A common mistake here is using a global threshold. Use a per-asset rolling quantile (say the 99.5th percentile of recent scores) as the threshold. Assets behave differently and a single global cutoff will either spam or stay silent.

Layer Three, Business Rules

This is the layer engineers underrate and operators love. Encode the rules the maintenance team would tell you over a coffee, the ones that aren’t in any historian. Use a simple DSL or just declarative YAML:

- name: "tank_3_not_filling"
  when:
    all:
      - "pump_a.state == 'ON'"
      - "pump_b.state == 'ON'"
      - "tank_3.level.delta_5m > -0.1"
  for: "2m"
  severity: "warning"
  owner: "process-team"

The rule engine sits next to the stream processor, evaluates on each tick, and emits an alert with the rule name. The alert is now self-explanatory, owned, and easy to silence if it’s wrong.

Alert Hygiene

Alerts that don’t lead to action become noise. Noise becomes apathy. Apathy means you’ll miss the one alert that mattered.

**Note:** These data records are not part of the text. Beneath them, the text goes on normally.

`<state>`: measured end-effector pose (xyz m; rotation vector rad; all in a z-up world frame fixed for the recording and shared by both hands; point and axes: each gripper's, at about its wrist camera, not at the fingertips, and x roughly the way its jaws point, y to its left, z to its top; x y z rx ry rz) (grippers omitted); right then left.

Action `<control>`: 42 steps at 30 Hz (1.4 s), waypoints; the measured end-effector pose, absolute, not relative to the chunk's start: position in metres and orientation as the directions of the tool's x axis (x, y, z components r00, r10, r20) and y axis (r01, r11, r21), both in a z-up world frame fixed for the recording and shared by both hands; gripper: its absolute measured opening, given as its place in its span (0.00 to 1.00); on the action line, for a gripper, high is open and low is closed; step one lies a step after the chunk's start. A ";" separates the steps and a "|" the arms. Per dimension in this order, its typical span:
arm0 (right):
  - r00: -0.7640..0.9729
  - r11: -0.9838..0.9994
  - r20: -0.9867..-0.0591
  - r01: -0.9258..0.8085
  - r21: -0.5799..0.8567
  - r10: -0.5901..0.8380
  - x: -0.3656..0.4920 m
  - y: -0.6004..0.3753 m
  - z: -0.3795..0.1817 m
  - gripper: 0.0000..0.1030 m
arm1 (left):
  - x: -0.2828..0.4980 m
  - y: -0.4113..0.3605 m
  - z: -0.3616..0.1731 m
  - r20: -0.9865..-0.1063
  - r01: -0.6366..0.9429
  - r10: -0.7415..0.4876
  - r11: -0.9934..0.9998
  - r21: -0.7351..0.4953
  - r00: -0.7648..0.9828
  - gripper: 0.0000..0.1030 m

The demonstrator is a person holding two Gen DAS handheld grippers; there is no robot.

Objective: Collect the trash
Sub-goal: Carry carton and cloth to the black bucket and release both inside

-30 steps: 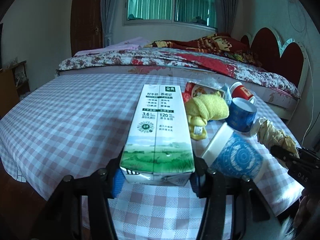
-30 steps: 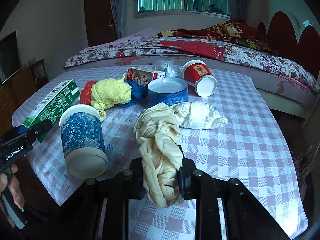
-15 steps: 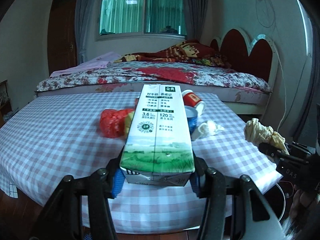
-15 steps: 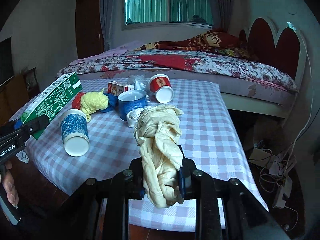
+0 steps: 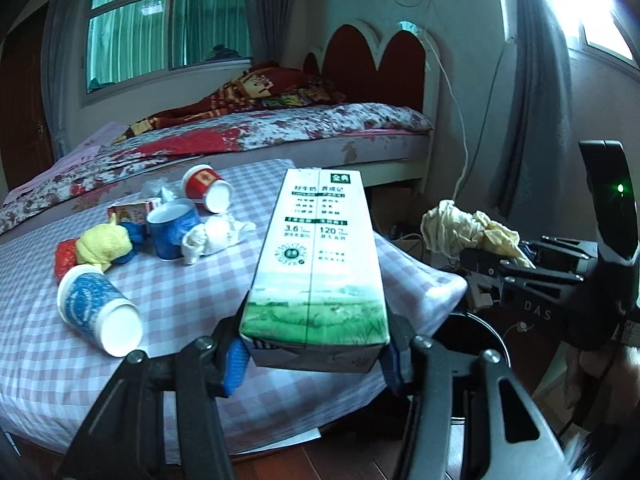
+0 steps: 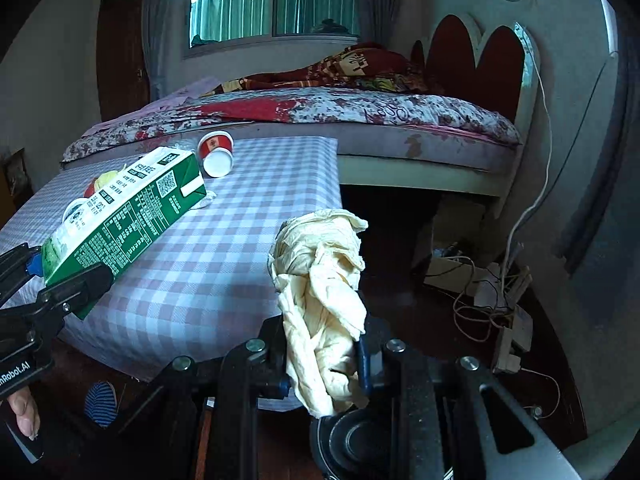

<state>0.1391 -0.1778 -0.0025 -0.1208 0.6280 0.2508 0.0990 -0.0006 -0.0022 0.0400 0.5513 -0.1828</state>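
Milk carton point(image 5: 316, 264), tall white-and-green box with green print and a grass picture at its near end, lies lengthwise between the fingers of the left gripper point(image 5: 314, 354), blue pads pressed on both sides, held in the air above the near corner of the table point(image 5: 168, 280); in the right wrist view the same carton point(image 6: 124, 216) shows its dark green side with white text, tilted up to the right. Crumpled cream paper wad point(image 6: 324, 296), twisted and wrinkled, is clamped upright in the right gripper point(image 6: 324, 364), jaws narrow on its lower part, top of the wad sticking up free; from the left view this wad point(image 5: 468, 228) hangs past the table's right edge, over the floor. Left on the checked cloth: blue cup point(image 5: 96, 316) on its side, open mouth toward the camera; a second blue cup point(image 5: 172, 232) upright; white tissue ball point(image 5: 216, 232) touching it; red cup point(image 5: 206, 188) tipped over further back; yellow rag point(image 5: 104, 244) beside something red point(image 5: 64, 256); small printed box point(image 5: 134, 212) behind. A black round rim point(image 5: 476, 332) shows just below the table corner, partly hidden by the left gripper; cannot tell what it is. Bed point(image 6: 320, 116) with floral cover and red headboard point(image 6: 476, 60) behind the table; loose cables point(image 6: 480, 300) on the floor at right.
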 end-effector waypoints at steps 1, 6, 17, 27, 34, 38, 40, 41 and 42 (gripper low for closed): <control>0.781 0.965 -0.596 -0.259 -0.039 0.186 0.137 -0.184 -0.004 0.25 | 0.098 -0.009 -0.004 -0.529 0.204 -0.177 0.979 -0.008 0.830 0.52; 0.780 0.976 -0.611 -0.211 -0.051 0.137 0.128 -0.215 -0.010 0.25 | 0.095 -0.052 -0.010 -0.550 0.285 -0.239 0.959 -0.002 0.800 0.52; 0.750 0.992 -0.658 -0.118 -0.041 0.062 0.113 -0.276 -0.033 0.25 | 0.085 -0.120 -0.035 -0.625 0.421 -0.350 0.906 -0.039 0.697 0.52; 0.645 0.994 -0.761 -0.105 -0.005 0.064 0.119 -0.310 -0.082 0.26 | 0.094 -0.156 -0.073 -0.719 0.500 -0.407 0.861 -0.095 0.563 0.53; 0.559 0.990 -0.824 -0.142 0.009 0.088 0.136 -0.314 -0.116 0.48 | 0.113 -0.155 -0.103 -0.772 0.456 -0.398 0.876 -0.158 0.496 0.74; 0.553 0.994 -0.833 -0.093 -0.050 0.010 0.141 -0.320 -0.123 0.79 | 0.113 -0.145 -0.110 -0.783 0.391 -0.338 0.911 -0.132 0.523 0.88; 0.550 0.995 -0.835 -0.081 -0.060 -0.006 0.142 -0.321 -0.123 0.80 | 0.112 -0.140 -0.113 -0.787 0.358 -0.300 0.928 -0.108 0.539 0.92; 0.551 0.995 -0.834 -0.080 -0.057 -0.004 0.141 -0.322 -0.122 0.81 | 0.113 -0.138 -0.113 -0.787 0.346 -0.288 0.933 -0.101 0.545 0.92; 0.552 0.996 -0.834 -0.076 -0.055 -0.004 0.140 -0.322 -0.121 0.86 | 0.114 -0.136 -0.113 -0.787 0.331 -0.273 0.939 -0.093 0.554 0.92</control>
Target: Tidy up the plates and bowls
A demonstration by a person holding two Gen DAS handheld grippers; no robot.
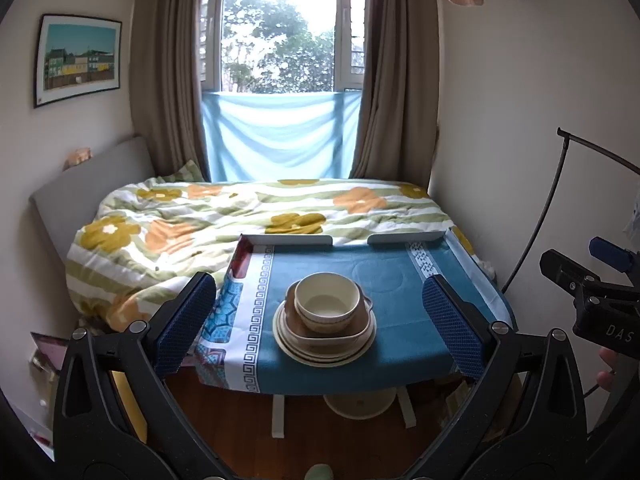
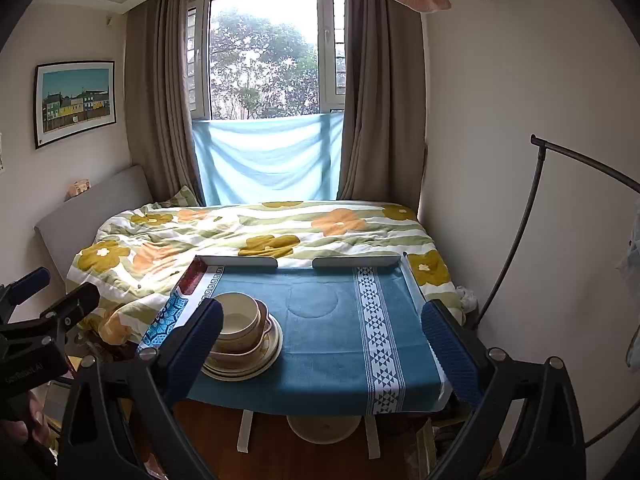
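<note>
Bedroom, blue-clothed table (image 1: 400,280) at bed foot | left gripper (image 1: 320,324) jaws spread, empty; right gripper (image 2: 320,344) jaws spread, empty | cream bowl (image 1: 327,302) nested atop tan dish (image 1: 316,338) and plates (image 1: 288,350), ahead between left jaws, partly behind right gripper's left finger | risk: glossy stack could slide or topple if nudged off-centre.

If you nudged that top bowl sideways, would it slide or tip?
Probably slide: the bowl looks glazed and smooth, sitting loose in the dish beneath. It is wide and low, so tipping seems unlikely. It looks ceramic, so likely breakable if it leaves the stack of plates.
</note>
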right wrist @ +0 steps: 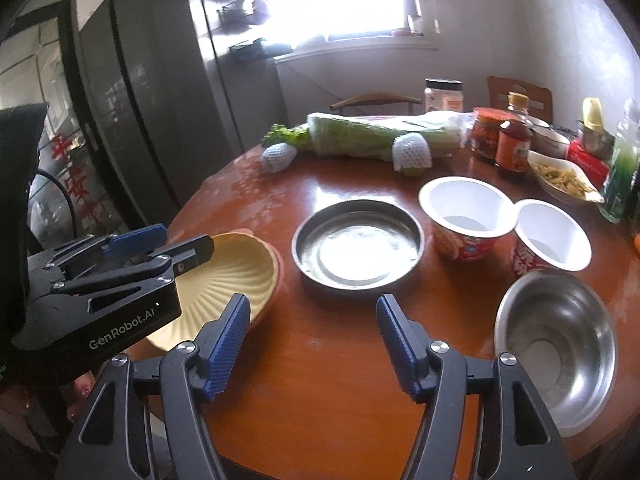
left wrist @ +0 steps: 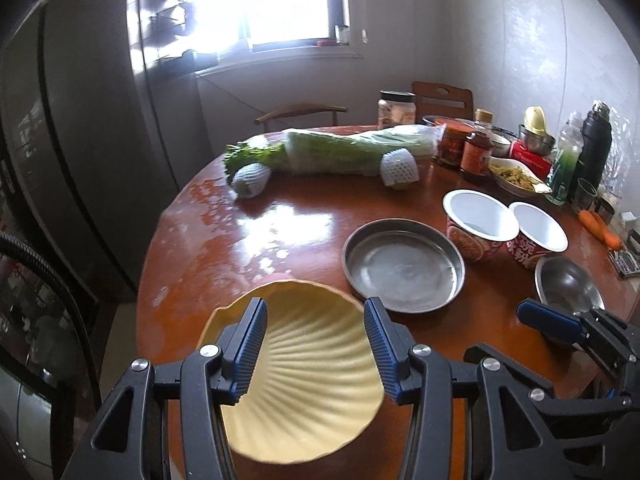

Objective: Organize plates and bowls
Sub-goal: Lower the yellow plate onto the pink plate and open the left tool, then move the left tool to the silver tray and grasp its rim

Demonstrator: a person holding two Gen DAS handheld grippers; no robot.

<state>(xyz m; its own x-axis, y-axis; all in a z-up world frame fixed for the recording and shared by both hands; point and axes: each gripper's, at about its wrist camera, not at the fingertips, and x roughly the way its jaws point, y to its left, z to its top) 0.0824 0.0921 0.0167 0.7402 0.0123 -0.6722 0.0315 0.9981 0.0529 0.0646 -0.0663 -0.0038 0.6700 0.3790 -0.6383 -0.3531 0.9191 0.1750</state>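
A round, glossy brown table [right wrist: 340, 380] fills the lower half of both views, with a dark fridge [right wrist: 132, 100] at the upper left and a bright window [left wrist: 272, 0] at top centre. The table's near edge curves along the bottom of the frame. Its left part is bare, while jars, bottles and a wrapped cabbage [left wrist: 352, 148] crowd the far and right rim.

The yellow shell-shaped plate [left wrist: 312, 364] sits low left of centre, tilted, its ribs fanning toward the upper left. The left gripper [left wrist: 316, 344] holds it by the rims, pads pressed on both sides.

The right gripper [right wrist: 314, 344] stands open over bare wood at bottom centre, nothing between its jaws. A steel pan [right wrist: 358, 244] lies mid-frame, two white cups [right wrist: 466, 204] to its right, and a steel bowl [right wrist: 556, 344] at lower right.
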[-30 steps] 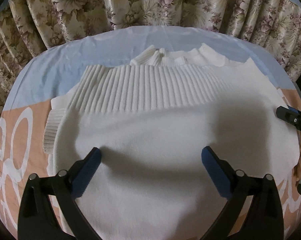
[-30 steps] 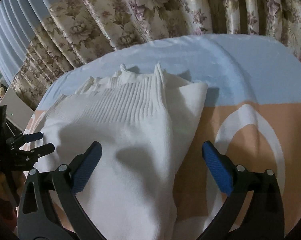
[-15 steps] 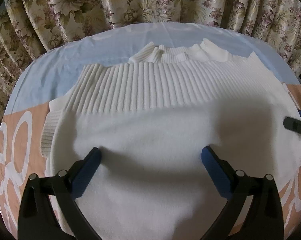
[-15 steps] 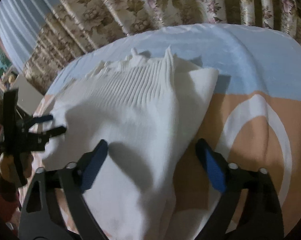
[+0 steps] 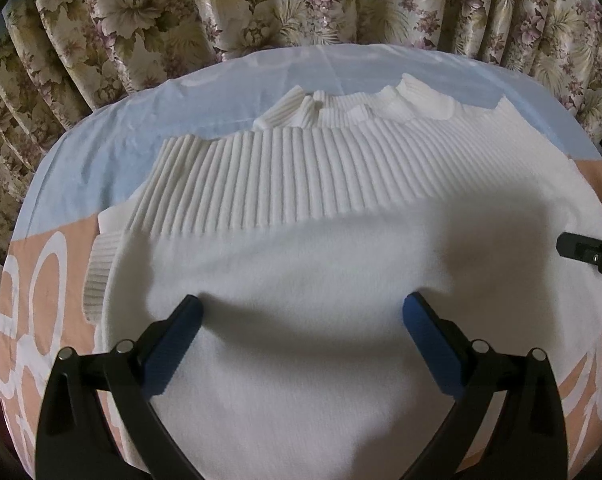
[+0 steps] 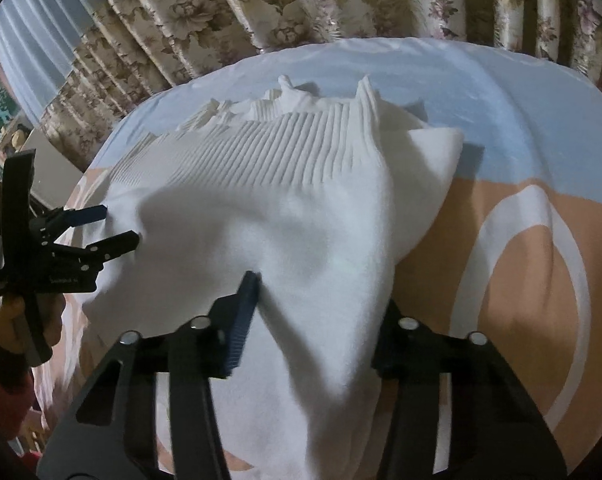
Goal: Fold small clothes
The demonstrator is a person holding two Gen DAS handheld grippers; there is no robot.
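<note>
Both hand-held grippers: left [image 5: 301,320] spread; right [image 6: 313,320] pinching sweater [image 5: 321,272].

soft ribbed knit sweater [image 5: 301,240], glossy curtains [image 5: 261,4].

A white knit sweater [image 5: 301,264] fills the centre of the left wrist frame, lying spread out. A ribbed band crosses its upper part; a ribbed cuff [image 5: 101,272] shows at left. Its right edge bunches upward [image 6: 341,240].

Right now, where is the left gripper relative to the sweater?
In the right wrist view, the left gripper sits at far left, open at the white sweater's left edge, across from the right gripper.
</note>
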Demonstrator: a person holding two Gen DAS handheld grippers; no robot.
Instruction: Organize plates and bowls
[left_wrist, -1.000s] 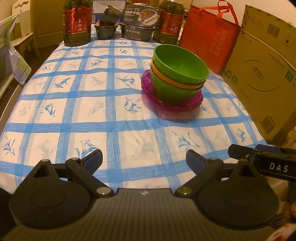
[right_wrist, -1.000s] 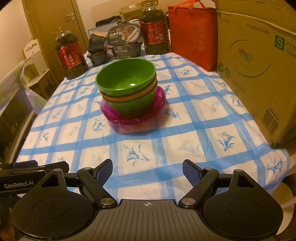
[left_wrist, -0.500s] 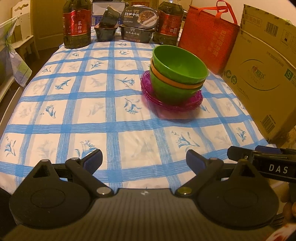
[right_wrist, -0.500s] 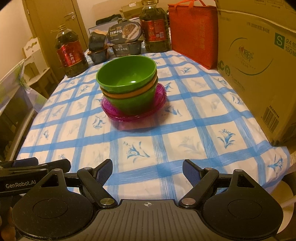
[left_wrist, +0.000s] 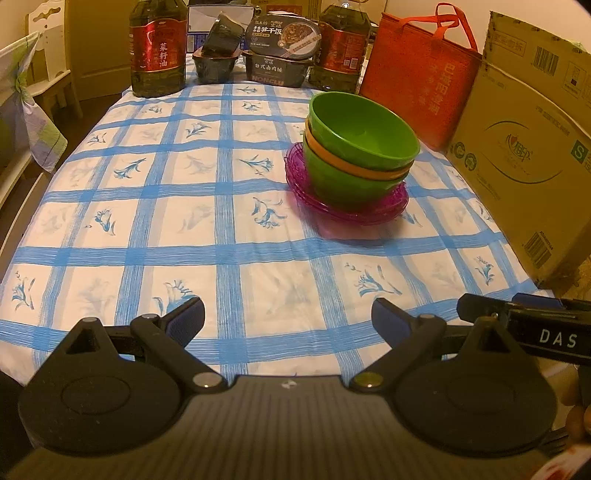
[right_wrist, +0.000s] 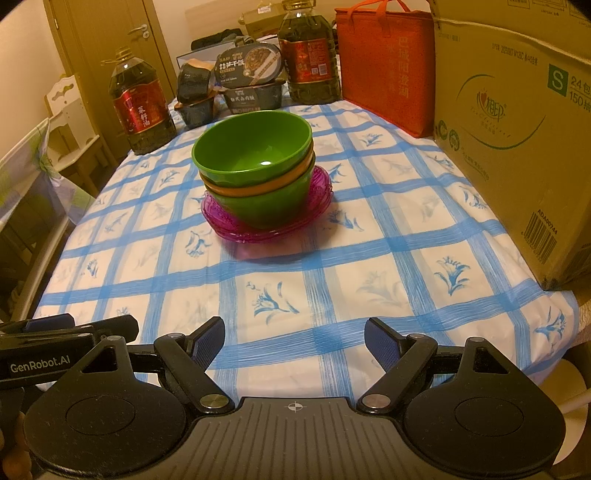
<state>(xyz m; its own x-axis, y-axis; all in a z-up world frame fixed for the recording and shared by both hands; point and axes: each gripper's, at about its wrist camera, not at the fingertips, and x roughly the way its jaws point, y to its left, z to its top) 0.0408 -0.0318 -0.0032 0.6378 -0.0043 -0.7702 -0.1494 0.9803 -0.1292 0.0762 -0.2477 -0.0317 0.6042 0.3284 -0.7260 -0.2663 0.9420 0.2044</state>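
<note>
A stack of bowls (left_wrist: 360, 147) (right_wrist: 255, 158), green on orange on green, sits on stacked magenta plates (left_wrist: 369, 212) (right_wrist: 319, 192) on the blue-checked tablecloth. My left gripper (left_wrist: 288, 319) is open and empty near the table's front edge, well short of the stack. My right gripper (right_wrist: 294, 338) is open and empty, also near the front edge. Each gripper shows at the side of the other's view: the right one in the left wrist view (left_wrist: 517, 317), the left one in the right wrist view (right_wrist: 74, 328).
Two oil bottles (left_wrist: 158, 48) (left_wrist: 341, 44) and black food containers (left_wrist: 280, 51) line the far edge. A red bag (left_wrist: 421, 74) and a large cardboard box (left_wrist: 524, 147) stand along the right side. A chair (left_wrist: 33, 85) stands at the left.
Both grippers have drawn back slightly from the stack and tilted a little. Jaws stay open. The bowls and plates have not moved.
</note>
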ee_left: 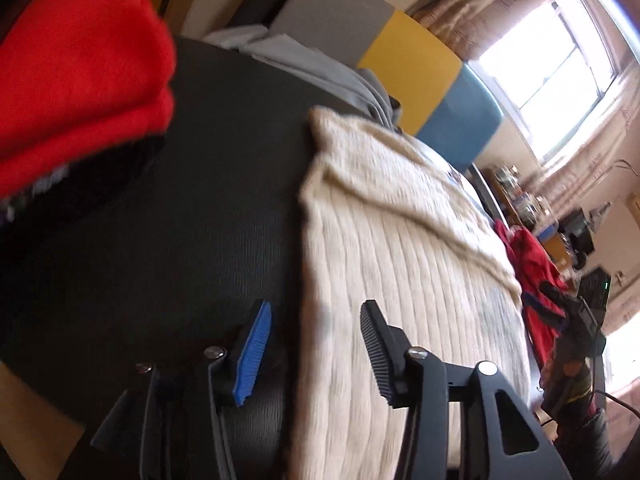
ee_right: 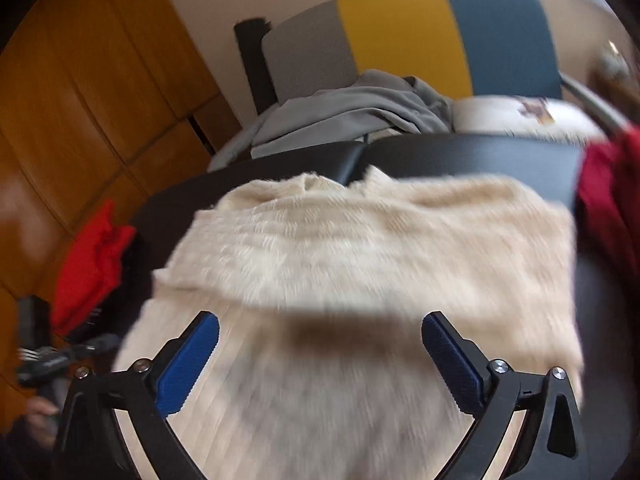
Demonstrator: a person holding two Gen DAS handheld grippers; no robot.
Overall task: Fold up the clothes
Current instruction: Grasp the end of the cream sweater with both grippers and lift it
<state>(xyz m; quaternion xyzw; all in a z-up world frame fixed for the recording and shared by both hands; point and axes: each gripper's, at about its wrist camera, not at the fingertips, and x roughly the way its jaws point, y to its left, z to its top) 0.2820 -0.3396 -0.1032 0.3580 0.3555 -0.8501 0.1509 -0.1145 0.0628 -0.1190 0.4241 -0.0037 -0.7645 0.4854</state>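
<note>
A cream ribbed knit sweater lies spread on a black table top, its upper part folded over the body. My left gripper hovers open over the sweater's left edge, nothing between its pads. In the right wrist view the same sweater fills the middle, with the folded flap toward the far side. My right gripper stands wide open above the near part of the sweater, its blue pads clear of the cloth. The other gripper shows at the far right of the left wrist view.
A folded red garment sits on a dark one at the table's left. Another red garment lies off the right side. Grey clothes pile on a grey, yellow and blue chair behind the table. A wooden cabinet stands left.
</note>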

A few rules that I enforce on every deployment:

• Every alert has a named rule or model, an owner, and a runbook link.
• Every alert can be silenced for a specific asset for a specific reason for a specific time, with a comment.
• Re-alerting is debounced. Default 30 minutes for warning, 5 minutes for critical.
• Every silenced alert is audited weekly. Patterns of silence usually mean the rule needs tuning, not the silence.

Without these, the project will fail regardless of model quality. With them, even a mediocre model will be useful.

Latency Budget

Real-time means different things in different contexts. For most industrial workloads, “alert within 10 to 30 seconds of the event” is plenty. Sub-second alerting is a different system, usually built into the control loop itself and not the IIoT platform.

A typical pipeline I’d ship:

• Edge worker scores layer one and two locally, publishes scores at the same cadence as raw telemetry.
• Stream processor evaluates layer three rules on a sliding window.
• Alert service deduplicates, applies severity, routes to the right channel.

End-to-end p99 latency is comfortably under 5 seconds on this shape.

Common Pitfalls

• Training on contaminated data. If “healthy” data includes the historical anomalies, the model learns them as normal. Spend time labelling. Domain experts beat unsupervised every time.
• One model for the whole plant. Assets differ. Train per-asset or per-asset-class, even if it means more models.
• Static thresholds. Operating conditions change. Use rolling thresholds tied to the regime.
• Alerting on the model output directly. Always alert on a rule built on top of the score, not the score itself. The rule is what an operator can read.
• No feedback loop. If alerts can’t be marked “useful” or “noise”, you’ll never improve. Build the feedback into the alert UI on day one.

Wrapping Up

Real-time anomaly detection for IIoT works in 2024, but the value comes from layered design and alert hygiene, not from clever models. Start with robust statistics, layer in a small model where it earns its keep, wrap business rules around both, and obsess over the alert experience.

The earlier posts on edge AI on industrial gateways and time series for IIoT cover the runtime and storage this sits on. For the classic robust statistics behind layer one, the NIST handbook section on outlier detection is still a great reference.

Alerts you’d answer at 3 AM, and none you wouldn’t. That’s the bar.